** Exercise aim **
With both ends included, repeat exactly the lines of the entries below from the one containing "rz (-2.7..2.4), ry" down to the one containing "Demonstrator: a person", and no others.

Dataset items
============

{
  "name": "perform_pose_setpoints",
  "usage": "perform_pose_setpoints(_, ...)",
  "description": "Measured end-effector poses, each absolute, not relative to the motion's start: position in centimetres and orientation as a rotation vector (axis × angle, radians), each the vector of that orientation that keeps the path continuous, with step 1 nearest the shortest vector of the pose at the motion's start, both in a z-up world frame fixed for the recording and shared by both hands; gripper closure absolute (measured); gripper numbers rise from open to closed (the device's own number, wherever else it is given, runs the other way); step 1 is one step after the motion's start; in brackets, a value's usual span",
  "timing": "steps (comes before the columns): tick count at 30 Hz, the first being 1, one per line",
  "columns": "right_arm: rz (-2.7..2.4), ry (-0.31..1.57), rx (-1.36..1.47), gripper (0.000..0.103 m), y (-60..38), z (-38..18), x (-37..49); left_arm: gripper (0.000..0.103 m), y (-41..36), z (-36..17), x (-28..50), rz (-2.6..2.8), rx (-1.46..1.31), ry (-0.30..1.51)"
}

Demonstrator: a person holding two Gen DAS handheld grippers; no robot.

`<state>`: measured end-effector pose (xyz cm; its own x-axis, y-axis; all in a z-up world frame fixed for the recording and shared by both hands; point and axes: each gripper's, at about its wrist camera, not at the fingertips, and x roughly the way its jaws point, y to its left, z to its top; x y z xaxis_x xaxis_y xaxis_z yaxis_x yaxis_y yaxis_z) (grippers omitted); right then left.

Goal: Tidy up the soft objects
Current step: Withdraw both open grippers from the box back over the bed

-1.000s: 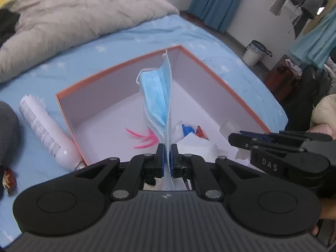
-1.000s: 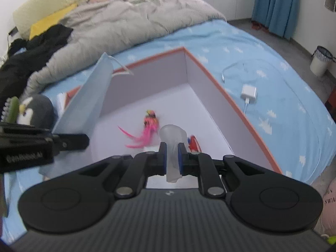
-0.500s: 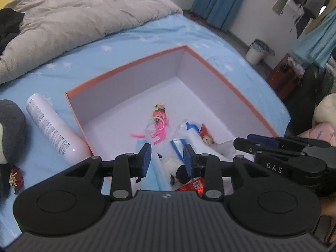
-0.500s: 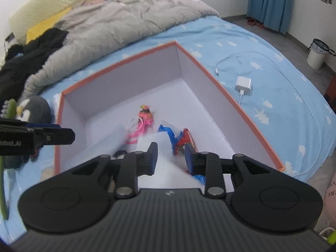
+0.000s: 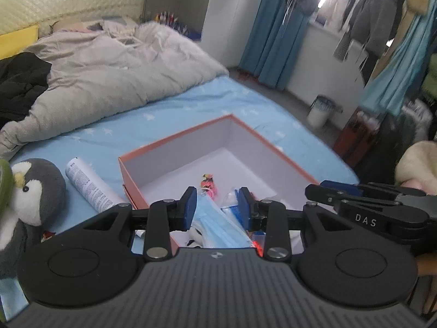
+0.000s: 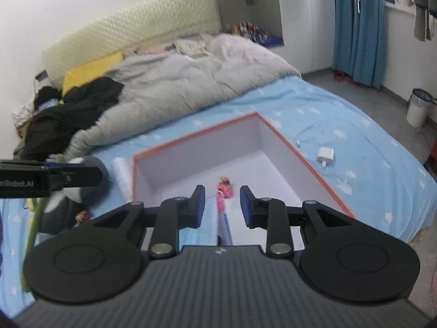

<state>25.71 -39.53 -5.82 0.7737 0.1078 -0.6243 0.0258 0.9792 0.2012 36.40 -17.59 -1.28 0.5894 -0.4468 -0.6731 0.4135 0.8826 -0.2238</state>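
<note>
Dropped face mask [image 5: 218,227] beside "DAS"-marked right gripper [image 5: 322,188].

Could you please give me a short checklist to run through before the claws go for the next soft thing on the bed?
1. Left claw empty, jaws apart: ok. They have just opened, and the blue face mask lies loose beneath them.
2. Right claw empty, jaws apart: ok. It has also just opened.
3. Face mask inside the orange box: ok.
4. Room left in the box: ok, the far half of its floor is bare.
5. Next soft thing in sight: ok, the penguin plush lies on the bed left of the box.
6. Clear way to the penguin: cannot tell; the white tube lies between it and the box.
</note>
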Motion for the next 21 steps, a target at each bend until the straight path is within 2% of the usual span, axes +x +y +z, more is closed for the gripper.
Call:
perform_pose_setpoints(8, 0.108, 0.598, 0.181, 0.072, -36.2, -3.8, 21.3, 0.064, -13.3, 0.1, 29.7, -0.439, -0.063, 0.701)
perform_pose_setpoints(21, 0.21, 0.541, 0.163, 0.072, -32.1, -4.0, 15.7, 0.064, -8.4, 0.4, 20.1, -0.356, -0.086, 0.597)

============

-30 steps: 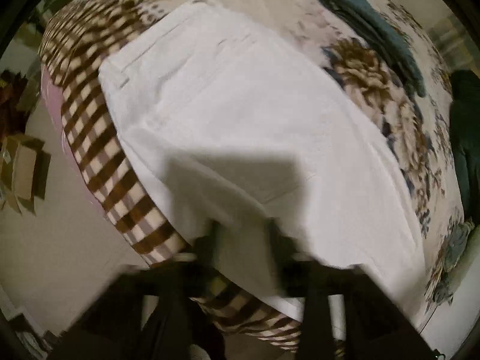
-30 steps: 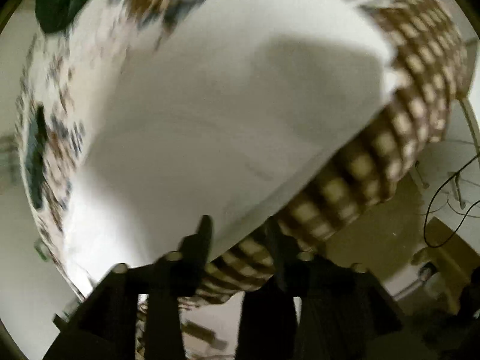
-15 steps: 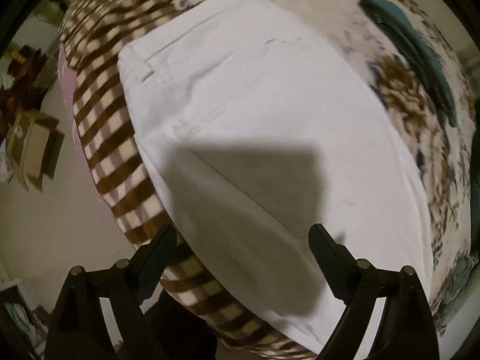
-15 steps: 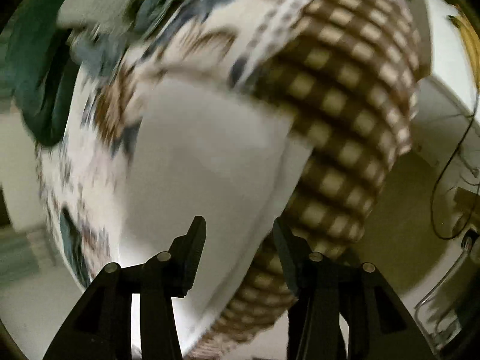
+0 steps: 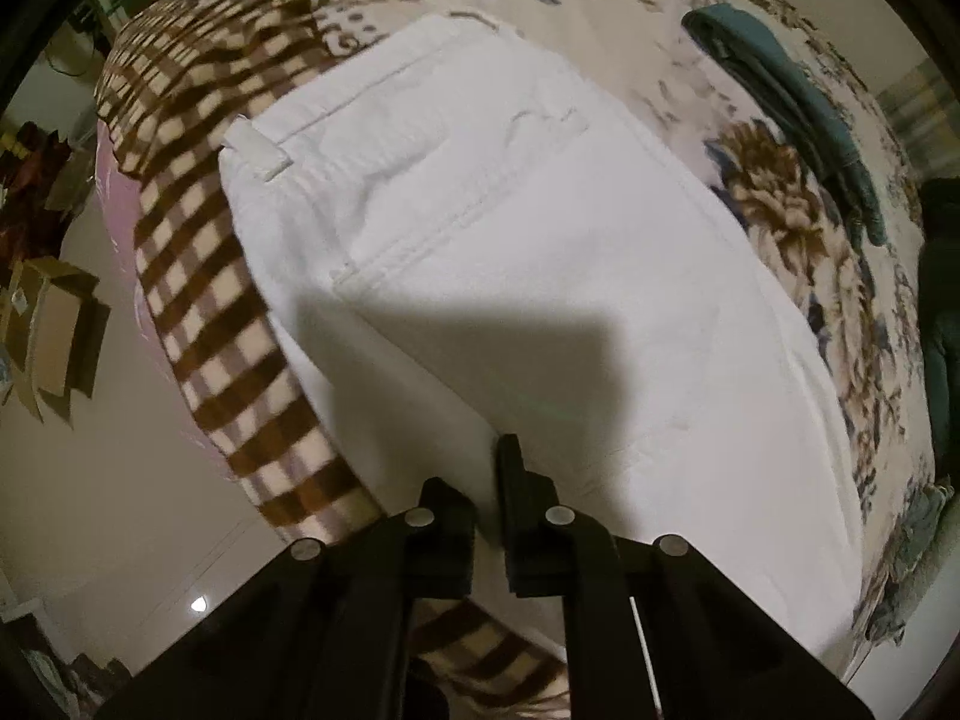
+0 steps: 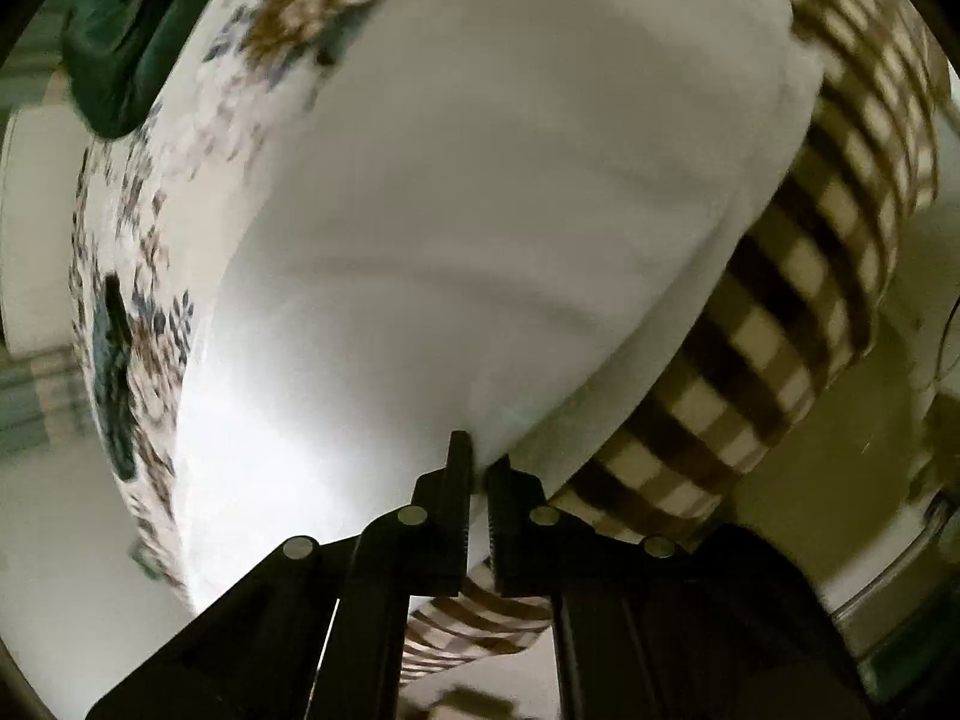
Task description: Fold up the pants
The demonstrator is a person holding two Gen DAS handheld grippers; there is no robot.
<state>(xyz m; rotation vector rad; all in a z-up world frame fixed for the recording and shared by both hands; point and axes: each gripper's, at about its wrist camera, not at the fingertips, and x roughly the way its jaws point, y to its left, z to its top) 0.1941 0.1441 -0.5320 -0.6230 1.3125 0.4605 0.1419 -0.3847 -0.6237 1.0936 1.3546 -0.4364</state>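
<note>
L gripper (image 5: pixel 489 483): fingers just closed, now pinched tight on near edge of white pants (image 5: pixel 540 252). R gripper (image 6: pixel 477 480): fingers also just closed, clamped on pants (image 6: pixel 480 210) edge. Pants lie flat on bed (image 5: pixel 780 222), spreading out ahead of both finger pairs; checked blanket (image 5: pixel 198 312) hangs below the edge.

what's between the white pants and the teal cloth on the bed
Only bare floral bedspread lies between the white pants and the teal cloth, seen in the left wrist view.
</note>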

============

** Answer to this task **
  "columns": "right_arm: rz (-2.7..2.4), ry (-0.31..1.57), rx (-1.36..1.47), gripper (0.000..0.103 m), y (-60..38), z (-38..18), x (-37..49); left_arm: gripper (0.000..0.103 m), y (-41..36), z (-36..17), x (-28..50), rz (-2.6..2.8), rx (-1.46..1.31), ry (-0.30..1.51)"
}

Demonstrator: a person holding two Gen DAS handheld grippers; no robot.

Nothing else belongs in the output.